*** Opening PROVIDED MATERIAL ***

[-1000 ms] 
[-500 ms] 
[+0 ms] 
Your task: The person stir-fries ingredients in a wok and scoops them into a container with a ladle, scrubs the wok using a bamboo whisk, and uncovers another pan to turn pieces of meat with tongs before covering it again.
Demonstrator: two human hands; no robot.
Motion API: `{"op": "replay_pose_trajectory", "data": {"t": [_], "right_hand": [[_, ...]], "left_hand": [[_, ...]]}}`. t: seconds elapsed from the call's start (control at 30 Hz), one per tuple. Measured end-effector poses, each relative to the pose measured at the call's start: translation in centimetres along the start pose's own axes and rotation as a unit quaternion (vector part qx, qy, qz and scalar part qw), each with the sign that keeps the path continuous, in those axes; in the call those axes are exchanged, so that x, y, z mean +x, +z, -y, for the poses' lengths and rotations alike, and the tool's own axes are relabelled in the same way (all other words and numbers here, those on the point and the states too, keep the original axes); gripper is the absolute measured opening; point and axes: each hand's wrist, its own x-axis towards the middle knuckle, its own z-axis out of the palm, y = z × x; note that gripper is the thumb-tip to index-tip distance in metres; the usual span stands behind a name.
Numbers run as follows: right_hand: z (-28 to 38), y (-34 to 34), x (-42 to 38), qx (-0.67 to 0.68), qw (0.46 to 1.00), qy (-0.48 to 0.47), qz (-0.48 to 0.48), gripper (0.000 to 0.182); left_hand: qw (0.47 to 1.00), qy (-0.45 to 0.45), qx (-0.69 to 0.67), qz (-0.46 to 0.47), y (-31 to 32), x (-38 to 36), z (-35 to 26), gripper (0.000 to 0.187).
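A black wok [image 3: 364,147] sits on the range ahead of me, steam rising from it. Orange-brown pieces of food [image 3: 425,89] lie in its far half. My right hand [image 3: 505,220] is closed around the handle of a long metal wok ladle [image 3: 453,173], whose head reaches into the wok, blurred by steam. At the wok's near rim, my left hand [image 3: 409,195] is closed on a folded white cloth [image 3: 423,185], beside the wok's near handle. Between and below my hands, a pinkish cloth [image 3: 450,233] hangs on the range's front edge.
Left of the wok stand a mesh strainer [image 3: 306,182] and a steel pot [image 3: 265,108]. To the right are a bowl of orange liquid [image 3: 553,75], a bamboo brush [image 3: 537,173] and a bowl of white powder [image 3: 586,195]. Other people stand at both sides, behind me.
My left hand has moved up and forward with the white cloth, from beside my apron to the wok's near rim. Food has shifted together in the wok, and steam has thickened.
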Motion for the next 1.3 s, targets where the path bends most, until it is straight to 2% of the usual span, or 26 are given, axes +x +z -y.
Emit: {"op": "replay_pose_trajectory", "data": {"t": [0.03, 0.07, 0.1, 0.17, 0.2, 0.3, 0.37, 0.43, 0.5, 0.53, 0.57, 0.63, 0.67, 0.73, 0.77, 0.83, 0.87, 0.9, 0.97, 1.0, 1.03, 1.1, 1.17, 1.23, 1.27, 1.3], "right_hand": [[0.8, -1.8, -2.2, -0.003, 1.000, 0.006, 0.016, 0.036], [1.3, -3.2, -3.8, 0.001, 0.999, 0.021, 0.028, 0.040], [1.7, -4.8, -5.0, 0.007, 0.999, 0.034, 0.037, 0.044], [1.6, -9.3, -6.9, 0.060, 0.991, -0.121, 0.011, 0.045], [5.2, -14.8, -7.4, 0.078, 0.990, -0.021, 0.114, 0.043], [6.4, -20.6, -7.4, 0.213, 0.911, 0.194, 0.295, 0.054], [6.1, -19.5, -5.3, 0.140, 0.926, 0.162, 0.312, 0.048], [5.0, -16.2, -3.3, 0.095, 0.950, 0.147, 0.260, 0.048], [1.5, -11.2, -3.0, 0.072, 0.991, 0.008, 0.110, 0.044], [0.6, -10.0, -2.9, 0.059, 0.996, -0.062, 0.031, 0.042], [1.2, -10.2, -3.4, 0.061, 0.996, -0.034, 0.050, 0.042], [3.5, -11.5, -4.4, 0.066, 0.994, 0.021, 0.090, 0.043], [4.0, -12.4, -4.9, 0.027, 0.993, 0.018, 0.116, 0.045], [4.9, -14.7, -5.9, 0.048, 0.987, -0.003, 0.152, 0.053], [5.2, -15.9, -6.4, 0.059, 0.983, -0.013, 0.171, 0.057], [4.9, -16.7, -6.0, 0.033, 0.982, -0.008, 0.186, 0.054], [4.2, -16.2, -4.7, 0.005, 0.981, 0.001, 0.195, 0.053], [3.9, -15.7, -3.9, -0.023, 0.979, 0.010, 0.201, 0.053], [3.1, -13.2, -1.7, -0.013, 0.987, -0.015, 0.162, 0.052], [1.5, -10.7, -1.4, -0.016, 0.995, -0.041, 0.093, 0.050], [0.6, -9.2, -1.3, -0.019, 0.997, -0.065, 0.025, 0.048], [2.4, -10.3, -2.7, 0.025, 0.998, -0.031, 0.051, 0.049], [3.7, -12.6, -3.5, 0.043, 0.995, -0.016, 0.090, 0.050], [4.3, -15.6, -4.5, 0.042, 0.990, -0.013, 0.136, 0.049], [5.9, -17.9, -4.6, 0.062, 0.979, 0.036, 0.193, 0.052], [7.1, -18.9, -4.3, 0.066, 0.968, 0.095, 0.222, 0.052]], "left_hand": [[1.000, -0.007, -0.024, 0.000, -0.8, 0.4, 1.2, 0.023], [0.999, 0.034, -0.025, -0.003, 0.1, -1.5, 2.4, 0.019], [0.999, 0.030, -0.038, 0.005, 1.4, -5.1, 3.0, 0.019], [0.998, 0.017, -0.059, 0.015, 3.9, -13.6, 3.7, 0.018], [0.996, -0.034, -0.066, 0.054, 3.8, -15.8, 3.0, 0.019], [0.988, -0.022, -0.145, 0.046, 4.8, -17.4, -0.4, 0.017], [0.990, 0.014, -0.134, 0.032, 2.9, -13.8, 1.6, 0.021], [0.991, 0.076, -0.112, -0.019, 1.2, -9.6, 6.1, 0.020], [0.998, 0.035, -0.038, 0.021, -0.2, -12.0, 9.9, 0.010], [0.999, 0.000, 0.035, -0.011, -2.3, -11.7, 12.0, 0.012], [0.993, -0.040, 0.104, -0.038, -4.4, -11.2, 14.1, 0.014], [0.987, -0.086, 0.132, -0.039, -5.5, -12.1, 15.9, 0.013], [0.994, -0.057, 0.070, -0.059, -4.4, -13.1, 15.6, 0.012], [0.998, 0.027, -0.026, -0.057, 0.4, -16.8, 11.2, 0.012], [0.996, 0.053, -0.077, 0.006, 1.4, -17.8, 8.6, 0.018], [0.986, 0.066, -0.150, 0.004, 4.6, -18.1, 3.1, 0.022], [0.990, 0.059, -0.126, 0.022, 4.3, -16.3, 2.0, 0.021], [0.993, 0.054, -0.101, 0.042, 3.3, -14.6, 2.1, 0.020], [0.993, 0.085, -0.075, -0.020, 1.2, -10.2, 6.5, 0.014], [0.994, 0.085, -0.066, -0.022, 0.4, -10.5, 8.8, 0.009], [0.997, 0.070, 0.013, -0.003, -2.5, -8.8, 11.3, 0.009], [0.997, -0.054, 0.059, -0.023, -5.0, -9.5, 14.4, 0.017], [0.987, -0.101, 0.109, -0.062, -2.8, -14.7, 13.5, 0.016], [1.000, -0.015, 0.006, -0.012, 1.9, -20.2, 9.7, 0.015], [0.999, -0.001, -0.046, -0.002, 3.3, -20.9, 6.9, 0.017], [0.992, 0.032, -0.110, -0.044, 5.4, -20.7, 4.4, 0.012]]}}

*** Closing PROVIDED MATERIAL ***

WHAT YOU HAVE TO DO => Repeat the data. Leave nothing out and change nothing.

WRITTEN SOLUTION =>
[-1000 ms] 
[-500 ms] 
[+0 ms] 
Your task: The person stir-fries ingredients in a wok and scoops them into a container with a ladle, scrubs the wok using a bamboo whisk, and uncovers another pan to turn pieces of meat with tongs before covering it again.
Demonstrator: two human hands; no robot.
Motion API: `{"op": "replay_pose_trajectory", "data": {"t": [_], "right_hand": [[_, ...]], "left_hand": [[_, ...]]}}`. t: seconds elapsed from the call's start (control at 30 Hz), one per tuple. Measured end-effector poses, each relative to the pose measured at the call's start: translation in centimetres along the start pose's own axes and rotation as a unit quaternion (vector part qx, qy, qz and scalar part qw), each with the sign that keeps the path continuous, in those axes; in the call those axes are exchanged, so that x, y, z mean +x, +z, -y, for the poses' lengths and rotations alike, and the tool's own axes are relabelled in the same way (all other words and numbers here, those on the point and the states too, keep the original axes); gripper is the absolute measured opening; point and axes: each hand's wrist, its own x-axis towards the middle knuckle, its own z-axis out of the palm, y = z × x; note that gripper is the thumb-tip to index-tip distance in metres; the usual span stands behind a name.
Numbers run as follows: right_hand: z (-28 to 38), y (-34 to 34), x (-42 to 38), qx (-0.67 to 0.68), qw (0.46 to 1.00), qy (-0.48 to 0.47), qz (-0.48 to 0.48), gripper (0.000 to 0.182); left_hand: qw (0.47 to 1.00), qy (-0.45 to 0.45), qx (-0.69 to 0.67), qz (-0.46 to 0.47), y (-31 to 32), x (-38 to 36), z (-35 to 26), gripper (0.000 to 0.187).
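A black wok [image 3: 364,147] sits on the range ahead of me, steam rising from it. Orange-brown pieces of food [image 3: 425,89] lie in its far half. My right hand [image 3: 505,220] is closed around the handle of a long metal wok ladle [image 3: 453,173], whose head reaches into the wok, blurred by steam. At the wok's near rim, my left hand [image 3: 409,195] is closed on a folded white cloth [image 3: 423,185], beside the wok's near handle. Between and below my hands, a pinkish cloth [image 3: 450,233] hangs on the range's front edge.
Left of the wok stand a mesh strainer [image 3: 306,182] and a steel pot [image 3: 265,108]. To the right are a bowl of orange liquid [image 3: 553,75], a bamboo brush [image 3: 537,173] and a bowl of white powder [image 3: 586,195]. Other people stand at both sides, behind me.
My left hand has moved up and forward with the white cloth, from beside my apron to the wok's near rim. Food has shifted together in the wok, and steam has thickened.
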Motion for the next 1.3 s, targets where the path bends most, until it is straight to 2% of the usual span, or 26 are given, axes +x +z -y.
Emit: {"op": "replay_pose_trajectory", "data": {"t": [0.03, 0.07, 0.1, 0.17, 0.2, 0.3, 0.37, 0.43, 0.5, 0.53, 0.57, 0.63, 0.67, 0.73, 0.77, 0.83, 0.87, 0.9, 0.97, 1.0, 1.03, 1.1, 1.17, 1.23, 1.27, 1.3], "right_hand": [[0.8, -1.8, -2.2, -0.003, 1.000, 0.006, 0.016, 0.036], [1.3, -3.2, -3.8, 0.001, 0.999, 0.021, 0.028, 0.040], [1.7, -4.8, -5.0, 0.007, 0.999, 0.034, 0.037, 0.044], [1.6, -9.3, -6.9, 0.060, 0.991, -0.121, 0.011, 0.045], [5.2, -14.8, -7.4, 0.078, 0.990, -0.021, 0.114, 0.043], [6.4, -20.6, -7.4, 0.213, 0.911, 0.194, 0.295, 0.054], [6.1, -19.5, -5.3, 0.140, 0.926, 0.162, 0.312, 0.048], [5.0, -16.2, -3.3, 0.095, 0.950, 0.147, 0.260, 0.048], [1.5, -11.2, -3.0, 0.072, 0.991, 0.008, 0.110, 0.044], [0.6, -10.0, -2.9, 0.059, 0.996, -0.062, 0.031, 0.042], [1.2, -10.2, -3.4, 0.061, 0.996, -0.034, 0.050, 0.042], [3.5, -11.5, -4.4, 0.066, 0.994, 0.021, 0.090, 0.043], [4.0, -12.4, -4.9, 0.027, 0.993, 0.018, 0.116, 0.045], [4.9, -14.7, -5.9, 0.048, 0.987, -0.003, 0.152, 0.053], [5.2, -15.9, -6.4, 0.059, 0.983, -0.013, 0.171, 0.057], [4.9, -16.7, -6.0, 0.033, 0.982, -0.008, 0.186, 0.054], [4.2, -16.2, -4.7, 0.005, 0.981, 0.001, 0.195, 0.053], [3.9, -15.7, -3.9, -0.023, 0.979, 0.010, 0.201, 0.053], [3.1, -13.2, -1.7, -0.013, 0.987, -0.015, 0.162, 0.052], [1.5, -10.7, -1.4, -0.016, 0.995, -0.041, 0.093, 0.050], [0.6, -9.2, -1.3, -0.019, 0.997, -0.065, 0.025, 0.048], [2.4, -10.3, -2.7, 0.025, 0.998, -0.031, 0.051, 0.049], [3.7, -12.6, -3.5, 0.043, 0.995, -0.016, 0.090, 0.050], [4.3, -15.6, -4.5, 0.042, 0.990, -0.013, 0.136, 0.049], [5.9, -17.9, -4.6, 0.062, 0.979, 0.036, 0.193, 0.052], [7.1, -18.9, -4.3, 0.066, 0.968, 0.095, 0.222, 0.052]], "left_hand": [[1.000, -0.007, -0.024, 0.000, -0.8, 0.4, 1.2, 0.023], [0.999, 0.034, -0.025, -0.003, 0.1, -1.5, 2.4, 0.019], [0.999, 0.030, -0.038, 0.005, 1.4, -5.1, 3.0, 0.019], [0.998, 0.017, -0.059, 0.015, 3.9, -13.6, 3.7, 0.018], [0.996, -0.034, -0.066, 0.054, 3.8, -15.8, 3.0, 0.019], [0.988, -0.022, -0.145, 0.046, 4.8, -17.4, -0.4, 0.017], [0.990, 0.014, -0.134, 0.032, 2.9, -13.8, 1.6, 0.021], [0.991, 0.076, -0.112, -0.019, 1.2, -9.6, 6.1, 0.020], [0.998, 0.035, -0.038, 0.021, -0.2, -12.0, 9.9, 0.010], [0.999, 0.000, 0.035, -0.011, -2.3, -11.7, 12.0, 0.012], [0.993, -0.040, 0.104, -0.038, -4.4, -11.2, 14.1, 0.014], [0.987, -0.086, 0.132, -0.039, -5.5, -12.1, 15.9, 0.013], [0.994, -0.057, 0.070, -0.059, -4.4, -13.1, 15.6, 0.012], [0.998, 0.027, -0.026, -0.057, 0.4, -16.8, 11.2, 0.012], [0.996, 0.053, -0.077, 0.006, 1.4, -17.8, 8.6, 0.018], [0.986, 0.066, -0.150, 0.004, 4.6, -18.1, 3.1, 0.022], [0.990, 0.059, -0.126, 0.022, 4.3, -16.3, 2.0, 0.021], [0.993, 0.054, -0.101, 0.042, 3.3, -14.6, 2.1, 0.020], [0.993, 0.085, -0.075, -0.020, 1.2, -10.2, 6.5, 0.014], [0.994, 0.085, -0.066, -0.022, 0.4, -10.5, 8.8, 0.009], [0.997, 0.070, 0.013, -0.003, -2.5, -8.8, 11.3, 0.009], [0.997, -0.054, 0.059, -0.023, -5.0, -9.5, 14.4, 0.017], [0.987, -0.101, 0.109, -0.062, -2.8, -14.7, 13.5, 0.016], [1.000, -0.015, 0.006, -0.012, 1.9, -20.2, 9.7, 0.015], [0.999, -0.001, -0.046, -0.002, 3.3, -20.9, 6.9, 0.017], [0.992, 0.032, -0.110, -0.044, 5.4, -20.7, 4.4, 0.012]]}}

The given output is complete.